GOAL OF THE EXERCISE
Repeat the data exactly as given below, dropping every picture.

INFORMATION Start Marker

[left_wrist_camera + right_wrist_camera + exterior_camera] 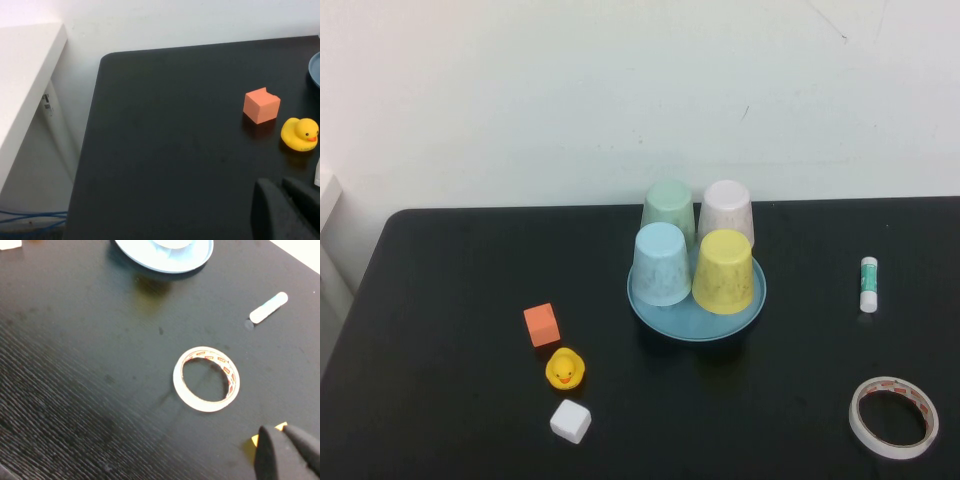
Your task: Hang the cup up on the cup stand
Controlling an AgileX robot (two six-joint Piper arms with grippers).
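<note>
Off the table's (450, 400) front-left corner: left gripper (280, 189), pinched shut on nothing, out of the high view, low over the bare black top. Just ahead of it in the left wrist view, an orange cube (542, 324), a yellow rubber duck (565, 368) and a white cube (570, 421), strung toward the front edge. Risk here: any sweep toward the centre likely shoves the duck or a cube along.

At the table's middle: light blue cup stand (720, 328), crowded with four upturned tumblers. Light blue cup (661, 263) and pale green cup (668, 207) on its left half, yellow cup (724, 271) front right, pink cup (728, 208) back right, nearest the far edge. Already mouth-down on the stand, so seemingly hung; pegs hidden, seating impossible to confirm. Cups touching or nearly so: a nudge to one probably tips its neighbour or slides the light stand.

Toward the right edge: a green-capped glue stick (868, 283), then a tape roll (893, 417) near the front-right corner. Above that roll, right gripper (277, 432), closed and empty too. A dropped wrist could snag the roll.
</note>
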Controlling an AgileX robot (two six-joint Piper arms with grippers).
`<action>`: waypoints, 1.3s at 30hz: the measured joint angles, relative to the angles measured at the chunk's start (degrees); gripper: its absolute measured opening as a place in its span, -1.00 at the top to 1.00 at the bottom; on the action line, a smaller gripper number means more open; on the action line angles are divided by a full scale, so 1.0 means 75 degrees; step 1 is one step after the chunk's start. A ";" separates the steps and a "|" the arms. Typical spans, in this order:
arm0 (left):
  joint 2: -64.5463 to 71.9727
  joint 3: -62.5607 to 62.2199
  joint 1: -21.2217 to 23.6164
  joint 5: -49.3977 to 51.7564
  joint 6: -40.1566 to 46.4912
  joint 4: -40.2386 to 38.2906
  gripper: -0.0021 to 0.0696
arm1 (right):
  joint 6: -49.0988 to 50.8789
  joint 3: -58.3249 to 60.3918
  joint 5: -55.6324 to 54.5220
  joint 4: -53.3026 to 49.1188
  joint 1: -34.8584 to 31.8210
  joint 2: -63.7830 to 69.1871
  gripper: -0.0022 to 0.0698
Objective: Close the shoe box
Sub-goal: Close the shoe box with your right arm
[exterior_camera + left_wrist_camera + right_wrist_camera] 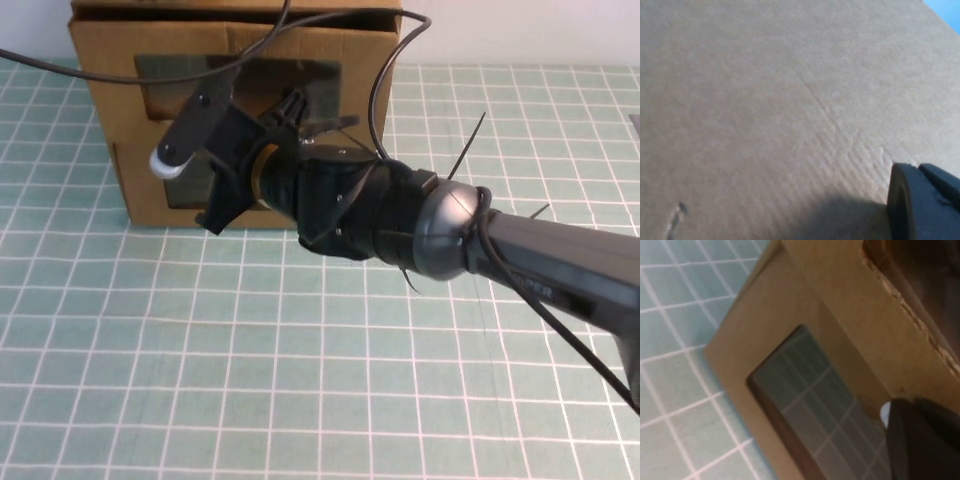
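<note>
Cardboard boxes stand stacked at the table's far left. The shoe box is the upper one, with a wide clear window. Its small white tab shows below that window. My right gripper reaches in from the right, shut with nothing in it, its tip right at the tab. In the right wrist view the gripper sits beside the white tab and a clear window. My left gripper is close against plain brown cardboard and is out of the high view.
A second cardboard box sits under the shoe box, its front mostly hidden behind my right arm. Black cables loop over the boxes. The green checked table spreads out in front.
</note>
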 joint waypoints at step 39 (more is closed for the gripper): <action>-0.0210 0.0000 0.0000 0.0466 0.0014 0.0095 0.96 | 0.0554 -0.0713 0.0685 0.1029 -0.0047 0.0259 0.98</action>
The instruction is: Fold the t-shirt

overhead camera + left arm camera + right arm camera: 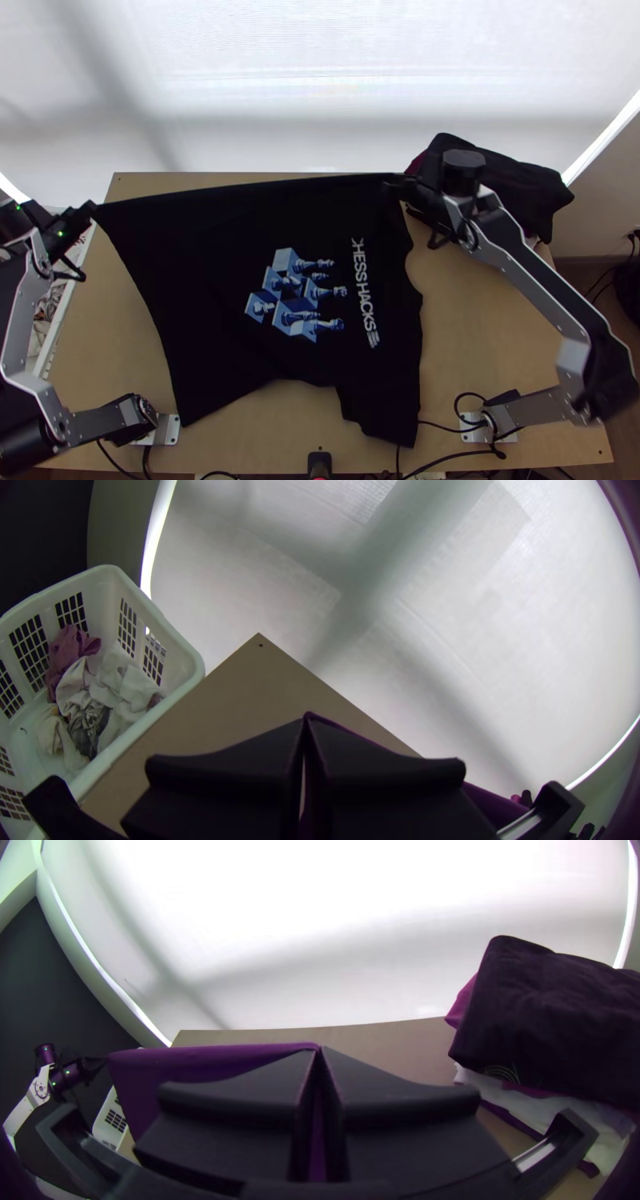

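Note:
The black t-shirt (216, 264), with a blue and white print, hangs stretched between both grippers, its upper edge taut and its lower part reaching down over the table's near side. My left gripper (94, 210) holds its left upper corner at the table's left edge. At the right end of the taut edge is my right gripper (400, 186), shut on the cloth. In the left wrist view the left gripper (305, 721) has its tips together on the fabric. The right gripper (319, 1049) pinches the shirt's edge (213, 1057) in the right wrist view.
A stack of folded clothes (512, 184) lies at the table's back right, close beside the right gripper. A white basket (150, 607) with clothes stands off the table's left side. Bare wood of the table (488, 320) shows right of the shirt.

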Robot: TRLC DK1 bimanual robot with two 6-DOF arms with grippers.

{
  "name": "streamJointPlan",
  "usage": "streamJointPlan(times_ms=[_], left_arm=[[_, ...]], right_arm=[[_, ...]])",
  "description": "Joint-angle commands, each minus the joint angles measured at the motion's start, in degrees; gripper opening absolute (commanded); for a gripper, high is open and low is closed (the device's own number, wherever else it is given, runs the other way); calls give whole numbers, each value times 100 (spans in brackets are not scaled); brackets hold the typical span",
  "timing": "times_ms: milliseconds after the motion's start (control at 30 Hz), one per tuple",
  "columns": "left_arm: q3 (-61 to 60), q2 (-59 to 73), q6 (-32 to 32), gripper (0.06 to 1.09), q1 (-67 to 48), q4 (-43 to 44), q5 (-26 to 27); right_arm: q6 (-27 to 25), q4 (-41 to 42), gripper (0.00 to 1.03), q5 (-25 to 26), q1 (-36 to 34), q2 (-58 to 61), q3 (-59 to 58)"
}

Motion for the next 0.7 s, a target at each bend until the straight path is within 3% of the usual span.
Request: streamJointPlan(times_ms=[0, 400, 667], left_arm=[[553, 487, -39, 10, 59, 296, -746], [2118, 2201, -206, 10, -767, 305, -1221], [2777, 3106, -337, 10, -855, 305, -1405]], right_arm=[[-70, 79, 3, 592, -500, 427, 580], [-79, -124, 3, 610, -500, 2150, 2337], [-79, -124, 3, 654, -447, 2783, 2873]])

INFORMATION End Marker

RESPONSE AREA
[left_wrist_camera + right_wrist_camera + exterior_camera] 
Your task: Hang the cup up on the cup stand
Controlling an AgileX robot (two six-joint Piper arms with grippers).
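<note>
Off the table's (450, 400) front-left corner: left gripper (280, 189), pinched shut on nothing, out of the high view, low over the bare black top. Just ahead of it in the left wrist view, an orange cube (542, 324), a yellow rubber duck (565, 368) and a white cube (570, 421), strung toward the front edge. Risk here: any sweep toward the centre likely shoves the duck or a cube along.

At the table's middle: light blue cup stand (720, 328), crowded with four upturned tumblers. Light blue cup (661, 263) and pale green cup (668, 207) on its left half, yellow cup (724, 271) front right, pink cup (728, 208) back right, nearest the far edge. Already mouth-down on the stand, so seemingly hung; pegs hidden, seating impossible to confirm. Cups touching or nearly so: a nudge to one probably tips its neighbour or slides the light stand.

Toward the right edge: a green-capped glue stick (868, 283), then a tape roll (893, 417) near the front-right corner. Above that roll, right gripper (277, 432), closed and empty too. A dropped wrist could snag the roll.
</note>
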Controlling an AgileX robot (two six-joint Piper arms with grippers).
`<action>`: waypoints, 1.3s at 30hz: the measured joint angles, relative to the angles measured at the chunk's start (degrees); gripper: its absolute measured opening as a place in its span, -1.00 at the top to 1.00 at the bottom; on the action line, a smaller gripper number means more open; on the action line angles are divided by a full scale, so 1.0 means 75 degrees; step 1 is one step after the chunk's start. A ";" separates the steps and a "|" the arms. Typical spans, in this order:
arm0 (left):
  joint 2: -64.5463 to 71.9727
  joint 3: -62.5607 to 62.2199
  joint 1: -21.2217 to 23.6164
  joint 5: -49.3977 to 51.7564
  joint 6: -40.1566 to 46.4912
  joint 4: -40.2386 to 38.2906
  gripper: -0.0021 to 0.0696
arm1 (right):
  joint 6: -49.0988 to 50.8789
  joint 3: -58.3249 to 60.3918
  joint 5: -55.6324 to 54.5220
  joint 4: -53.3026 to 49.1188
  joint 1: -34.8584 to 31.8210
  joint 2: -63.7830 to 69.1871
  gripper: -0.0022 to 0.0698
Objective: Close the shoe box
Sub-goal: Close the shoe box with your right arm
[exterior_camera + left_wrist_camera + right_wrist_camera] 
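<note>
Cardboard boxes stand stacked at the table's far left. The shoe box is the upper one, with a wide clear window. Its small white tab shows below that window. My right gripper reaches in from the right, shut with nothing in it, its tip right at the tab. In the right wrist view the gripper sits beside the white tab and a clear window. My left gripper is close against plain brown cardboard and is out of the high view.
A second cardboard box sits under the shoe box, its front mostly hidden behind my right arm. Black cables loop over the boxes. The green checked table spreads out in front.
</note>
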 joint waypoints at step 39 (more is closed for the gripper): <action>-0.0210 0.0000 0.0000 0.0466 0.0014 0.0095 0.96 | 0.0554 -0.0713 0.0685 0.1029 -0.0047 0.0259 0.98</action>
The instruction is: Fold the t-shirt

overhead camera + left arm camera + right arm camera: 

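Note:
The black t-shirt (216, 264), with a blue and white print, hangs stretched between both grippers, its upper edge taut and its lower part reaching down over the table's near side. My left gripper (94, 210) holds its left upper corner at the table's left edge. At the right end of the taut edge is my right gripper (400, 186), shut on the cloth. In the left wrist view the left gripper (305, 721) has its tips together on the fabric. The right gripper (319, 1049) pinches the shirt's edge (213, 1057) in the right wrist view.
A stack of folded clothes (512, 184) lies at the table's back right, close beside the right gripper. A white basket (150, 607) with clothes stands off the table's left side. Bare wood of the table (488, 320) shows right of the shirt.
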
Robot: TRLC DK1 bimanual robot with two 6-DOF arms with grippers.

{
  "name": "streamJointPlan",
  "usage": "streamJointPlan(times_ms=[_], left_arm=[[_, ...]], right_arm=[[_, ...]])",
  "description": "Joint-angle commands, each minus the joint angles measured at the motion's start, in degrees; gripper opening absolute (commanded); for a gripper, high is open and low is closed (the device's own number, wherever else it is given, runs the other way); calls give whole numbers, each value times 100 (spans in brackets are not scaled); brackets hold the typical span",
  "timing": "times_ms: milliseconds after the motion's start (control at 30 Hz), one per tuple",
  "columns": "left_arm: q3 (-61 to 60), q2 (-59 to 73), q6 (-32 to 32), gripper (0.06 to 1.09), q1 (-67 to 48), q4 (-43 to 44), q5 (-26 to 27); right_arm: q6 (-27 to 25), q4 (-41 to 42), gripper (0.00 to 1.03), q5 (-25 to 26), q1 (-36 to 34), q2 (-58 to 61), q3 (-59 to 58)"
}

Motion for the next 0.7 s, a target at each bend until the straight path is within 3% of the usual span.
Request: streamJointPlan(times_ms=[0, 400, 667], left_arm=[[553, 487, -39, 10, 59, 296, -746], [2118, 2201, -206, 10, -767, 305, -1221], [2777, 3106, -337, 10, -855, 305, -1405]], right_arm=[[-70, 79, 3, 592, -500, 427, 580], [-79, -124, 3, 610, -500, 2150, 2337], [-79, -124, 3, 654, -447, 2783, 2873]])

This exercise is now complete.